As I write, I’m gazing through a lush cypress and palm-lined canyon in the City of Angels towards distant smoggy downtown. We just had an earthquake. It wasn’t The Big One, which is a disappointing relief. St Emygdius, one of the patron saints of Los Angeles, earned his pay cheque.
Emygdius got this job, surely, because of yore he was invoked in several Italian quake-prone towns. Immigrants remember their beloved roots and bring their saints along. Since Emygdius apparently kept Alaric from sacking Ascoli Piceno in the 5th century, he is also invoked against invasions. That’s not going so well here in southern California.
Why am I writing about St Emygdius? Because I thought about St Philip the Deacon. I thought of Philip because when I arrived at my lodging in LA, I blessed holy water (using, of course, the traditional Roman Ritual) and, after that, our rental car, and then the City of Angels on the vaporous horizon. That car blessing includes the charming image of Philip, sent by the angel to instruct the Ethiopian eunuch seated in his chariot reading Isaiah’s prophecies.
Speaking of eunuchs – there are lots of them in LA – for years when I blessed a vehicle, it would soon after be involved in an accident.
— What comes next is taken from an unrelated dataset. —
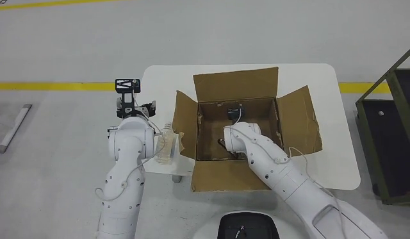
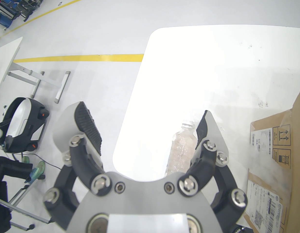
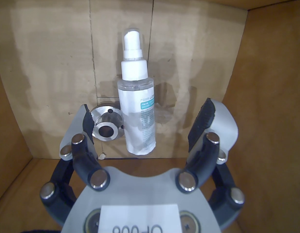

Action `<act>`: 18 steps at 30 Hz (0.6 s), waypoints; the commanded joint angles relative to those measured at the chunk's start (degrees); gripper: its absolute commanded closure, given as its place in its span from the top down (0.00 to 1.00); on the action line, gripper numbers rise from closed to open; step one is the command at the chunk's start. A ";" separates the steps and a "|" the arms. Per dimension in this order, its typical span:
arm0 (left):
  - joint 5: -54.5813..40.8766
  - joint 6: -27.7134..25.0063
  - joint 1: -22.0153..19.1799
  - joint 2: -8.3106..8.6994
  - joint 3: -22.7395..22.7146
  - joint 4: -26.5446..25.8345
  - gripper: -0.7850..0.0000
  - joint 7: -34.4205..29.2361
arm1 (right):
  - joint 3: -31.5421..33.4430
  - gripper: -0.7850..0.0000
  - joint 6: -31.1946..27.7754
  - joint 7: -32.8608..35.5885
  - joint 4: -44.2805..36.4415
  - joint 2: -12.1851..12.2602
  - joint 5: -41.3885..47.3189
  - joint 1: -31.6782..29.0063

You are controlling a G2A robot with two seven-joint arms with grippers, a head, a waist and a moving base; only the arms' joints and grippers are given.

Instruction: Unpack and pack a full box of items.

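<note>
Cardboard box (image 1: pixel 237 84) stands open on the table (image 1: pixel 333 98); I judge unpacking nearly done. Left gripper (image 2: pixel 142 112) hangs spread wide and empty over the table edge. Right gripper (image 3: pixel 147 105) is inside the box, also wide and empty. Clear bottle (image 2: pixel 181 146) lies outside, just beside the box. Spray bottle (image 3: pixel 137 112) and steel flange (image 3: pixel 107 126) are left inside, side by side.

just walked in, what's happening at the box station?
The right gripper is open inside the cardboard box, poised over a spray bottle and a metal flange lying on the box floor; neither is gripped. The left gripper is open and empty above the table edge, beside a clear plastic bottle lying outside the box.
</note>
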 commanded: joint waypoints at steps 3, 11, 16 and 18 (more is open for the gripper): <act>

I warned people, but they wanted their cars blessed anyway. Like clockwork: bammo! One lady, after her fender-bender, thanked me without a hint of reproach, adding: “Think, Father, how bad it would have been if you had not blessed it!”
We had an earthquake this morning, but it could have been a lot worse. Emygdius? The holy water?
Emygdius was a cephalophore. Who am I to judge? This is an exclusive club among saints, including St Denis of Paris, Aphrodisius of Alexandria, etc. There is also the unforgettable fomenter of schism, Bertran de Born, in Dante’s Inferno 28. How did I get to hell from Los Angeles? Some might opine that that’s too easy a question.
My original intent was to write about St Justin Martyr, whose feast is celebrated this week in the traditional calendar, but the quake distracted me. However, this Thursday of the Third Week of Easter, in the Novus Ordo, we read the pericope about Philip and the eunuch in his chariot. Sacramentals and blessings are not magic. I use these tools of spiritual warfare often. You should too, without losing your heads over them.